(Beginning of RECORD EXTRACTS)

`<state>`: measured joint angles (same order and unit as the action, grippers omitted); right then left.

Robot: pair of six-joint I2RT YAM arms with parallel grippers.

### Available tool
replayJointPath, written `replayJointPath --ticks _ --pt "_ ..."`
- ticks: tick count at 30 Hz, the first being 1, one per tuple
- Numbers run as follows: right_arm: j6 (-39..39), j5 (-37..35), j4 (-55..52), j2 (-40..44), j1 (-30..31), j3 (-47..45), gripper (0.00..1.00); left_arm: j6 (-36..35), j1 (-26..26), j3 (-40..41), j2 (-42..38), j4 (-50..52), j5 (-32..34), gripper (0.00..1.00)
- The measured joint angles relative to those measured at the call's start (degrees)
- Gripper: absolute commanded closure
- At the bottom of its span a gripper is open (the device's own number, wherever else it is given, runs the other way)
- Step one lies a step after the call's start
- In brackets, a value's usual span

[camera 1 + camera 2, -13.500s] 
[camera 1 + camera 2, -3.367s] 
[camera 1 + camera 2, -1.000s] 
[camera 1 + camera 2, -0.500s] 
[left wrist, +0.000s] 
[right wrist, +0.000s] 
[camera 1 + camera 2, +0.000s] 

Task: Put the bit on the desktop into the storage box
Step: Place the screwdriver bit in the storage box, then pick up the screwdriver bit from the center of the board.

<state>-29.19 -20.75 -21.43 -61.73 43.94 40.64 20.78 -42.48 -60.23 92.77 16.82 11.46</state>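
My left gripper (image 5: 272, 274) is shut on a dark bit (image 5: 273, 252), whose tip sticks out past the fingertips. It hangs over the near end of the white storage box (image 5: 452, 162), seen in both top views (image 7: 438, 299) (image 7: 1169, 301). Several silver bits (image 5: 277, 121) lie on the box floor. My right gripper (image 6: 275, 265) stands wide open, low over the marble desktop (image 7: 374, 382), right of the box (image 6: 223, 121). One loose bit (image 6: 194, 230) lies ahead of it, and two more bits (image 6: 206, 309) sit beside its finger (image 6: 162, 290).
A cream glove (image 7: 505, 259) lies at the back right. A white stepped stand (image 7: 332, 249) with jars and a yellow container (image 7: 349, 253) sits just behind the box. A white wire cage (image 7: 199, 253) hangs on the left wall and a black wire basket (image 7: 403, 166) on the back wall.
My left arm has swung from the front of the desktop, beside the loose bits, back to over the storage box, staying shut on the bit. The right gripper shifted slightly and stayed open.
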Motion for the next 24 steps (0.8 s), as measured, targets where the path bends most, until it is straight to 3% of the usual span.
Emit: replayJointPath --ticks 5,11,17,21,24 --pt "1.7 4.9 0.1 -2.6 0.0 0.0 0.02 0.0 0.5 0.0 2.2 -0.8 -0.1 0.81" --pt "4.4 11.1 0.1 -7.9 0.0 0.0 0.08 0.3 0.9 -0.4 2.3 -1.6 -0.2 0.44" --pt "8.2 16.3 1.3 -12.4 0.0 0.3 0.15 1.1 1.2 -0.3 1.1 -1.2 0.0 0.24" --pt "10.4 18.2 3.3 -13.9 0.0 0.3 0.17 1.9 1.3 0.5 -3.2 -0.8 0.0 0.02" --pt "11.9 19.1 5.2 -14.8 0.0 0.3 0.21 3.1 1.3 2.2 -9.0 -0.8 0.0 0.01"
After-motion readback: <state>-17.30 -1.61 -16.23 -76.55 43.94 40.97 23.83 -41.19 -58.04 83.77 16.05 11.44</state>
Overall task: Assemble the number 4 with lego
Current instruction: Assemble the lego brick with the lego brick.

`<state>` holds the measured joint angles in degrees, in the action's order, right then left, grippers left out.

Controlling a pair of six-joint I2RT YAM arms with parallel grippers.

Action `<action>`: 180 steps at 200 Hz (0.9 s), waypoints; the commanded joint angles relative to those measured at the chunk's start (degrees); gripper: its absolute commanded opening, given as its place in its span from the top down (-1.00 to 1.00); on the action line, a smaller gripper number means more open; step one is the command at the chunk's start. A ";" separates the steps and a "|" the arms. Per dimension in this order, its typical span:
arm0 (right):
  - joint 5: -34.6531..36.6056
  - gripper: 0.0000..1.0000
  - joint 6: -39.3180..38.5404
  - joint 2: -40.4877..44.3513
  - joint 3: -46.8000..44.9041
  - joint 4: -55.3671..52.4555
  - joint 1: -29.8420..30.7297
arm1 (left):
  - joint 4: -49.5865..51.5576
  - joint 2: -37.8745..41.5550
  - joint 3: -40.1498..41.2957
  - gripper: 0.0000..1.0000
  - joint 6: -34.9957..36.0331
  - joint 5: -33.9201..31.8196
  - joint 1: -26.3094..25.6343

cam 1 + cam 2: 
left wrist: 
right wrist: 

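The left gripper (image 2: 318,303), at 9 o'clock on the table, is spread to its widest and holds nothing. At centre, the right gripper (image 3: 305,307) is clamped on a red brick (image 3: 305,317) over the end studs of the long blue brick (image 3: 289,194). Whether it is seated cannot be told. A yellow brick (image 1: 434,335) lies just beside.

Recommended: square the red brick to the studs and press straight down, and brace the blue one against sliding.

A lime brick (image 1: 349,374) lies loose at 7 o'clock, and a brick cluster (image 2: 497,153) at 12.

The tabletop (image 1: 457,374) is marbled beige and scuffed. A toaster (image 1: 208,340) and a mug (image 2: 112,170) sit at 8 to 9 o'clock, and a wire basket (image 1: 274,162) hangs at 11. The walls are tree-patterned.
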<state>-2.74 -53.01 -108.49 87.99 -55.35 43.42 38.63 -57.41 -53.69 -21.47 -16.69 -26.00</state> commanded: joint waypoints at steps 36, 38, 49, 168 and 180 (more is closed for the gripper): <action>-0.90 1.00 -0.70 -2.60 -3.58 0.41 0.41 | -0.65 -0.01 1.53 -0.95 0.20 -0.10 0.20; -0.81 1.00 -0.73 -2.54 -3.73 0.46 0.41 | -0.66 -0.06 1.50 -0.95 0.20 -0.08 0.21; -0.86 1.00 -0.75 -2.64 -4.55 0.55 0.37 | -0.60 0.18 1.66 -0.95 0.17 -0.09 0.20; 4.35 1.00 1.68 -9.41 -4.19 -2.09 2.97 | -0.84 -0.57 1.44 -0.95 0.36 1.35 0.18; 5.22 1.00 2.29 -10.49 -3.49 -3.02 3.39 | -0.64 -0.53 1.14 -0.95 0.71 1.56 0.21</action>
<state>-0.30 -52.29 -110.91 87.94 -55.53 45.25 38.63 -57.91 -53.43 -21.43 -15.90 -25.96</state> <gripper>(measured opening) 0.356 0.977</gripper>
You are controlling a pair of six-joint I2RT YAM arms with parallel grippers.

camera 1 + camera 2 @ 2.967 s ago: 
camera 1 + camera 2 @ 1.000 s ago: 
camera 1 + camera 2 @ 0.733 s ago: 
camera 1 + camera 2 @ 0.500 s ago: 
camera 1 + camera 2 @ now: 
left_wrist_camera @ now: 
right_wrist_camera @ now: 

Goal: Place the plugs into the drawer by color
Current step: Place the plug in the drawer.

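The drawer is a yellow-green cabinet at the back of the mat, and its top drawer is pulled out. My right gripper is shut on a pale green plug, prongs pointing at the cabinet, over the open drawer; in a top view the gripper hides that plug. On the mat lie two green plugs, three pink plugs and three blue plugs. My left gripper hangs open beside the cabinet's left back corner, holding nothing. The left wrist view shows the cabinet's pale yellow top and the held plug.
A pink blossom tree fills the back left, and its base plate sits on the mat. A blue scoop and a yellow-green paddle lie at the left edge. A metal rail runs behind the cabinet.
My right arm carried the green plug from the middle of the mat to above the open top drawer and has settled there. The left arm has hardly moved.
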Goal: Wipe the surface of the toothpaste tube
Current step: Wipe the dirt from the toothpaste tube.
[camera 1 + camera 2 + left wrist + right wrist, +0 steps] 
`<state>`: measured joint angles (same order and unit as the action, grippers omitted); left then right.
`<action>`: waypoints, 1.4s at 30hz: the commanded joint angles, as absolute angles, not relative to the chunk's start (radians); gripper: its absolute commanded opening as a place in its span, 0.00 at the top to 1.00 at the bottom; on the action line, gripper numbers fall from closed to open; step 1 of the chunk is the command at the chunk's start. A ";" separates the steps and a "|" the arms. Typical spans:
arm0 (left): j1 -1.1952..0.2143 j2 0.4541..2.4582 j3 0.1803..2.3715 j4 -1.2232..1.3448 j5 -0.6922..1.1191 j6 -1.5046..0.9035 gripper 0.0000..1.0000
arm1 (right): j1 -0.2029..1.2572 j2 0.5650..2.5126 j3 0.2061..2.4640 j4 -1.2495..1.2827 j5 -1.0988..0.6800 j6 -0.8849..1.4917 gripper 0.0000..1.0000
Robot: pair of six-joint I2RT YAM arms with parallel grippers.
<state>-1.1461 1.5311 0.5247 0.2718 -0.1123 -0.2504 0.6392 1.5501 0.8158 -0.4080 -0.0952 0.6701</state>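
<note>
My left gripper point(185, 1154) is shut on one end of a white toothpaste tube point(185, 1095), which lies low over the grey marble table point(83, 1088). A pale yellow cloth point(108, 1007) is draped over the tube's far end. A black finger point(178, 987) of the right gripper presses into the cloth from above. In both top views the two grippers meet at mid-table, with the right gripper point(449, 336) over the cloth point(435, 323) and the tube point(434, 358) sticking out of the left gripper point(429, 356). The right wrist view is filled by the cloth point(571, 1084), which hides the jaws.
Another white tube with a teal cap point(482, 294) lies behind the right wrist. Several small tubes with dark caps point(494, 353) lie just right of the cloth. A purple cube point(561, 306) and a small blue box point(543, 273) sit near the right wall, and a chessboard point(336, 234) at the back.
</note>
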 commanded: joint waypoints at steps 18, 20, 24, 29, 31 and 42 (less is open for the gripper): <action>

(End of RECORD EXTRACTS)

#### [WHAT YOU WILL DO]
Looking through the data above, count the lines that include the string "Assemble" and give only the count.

#### [RESPONSE AREA]
2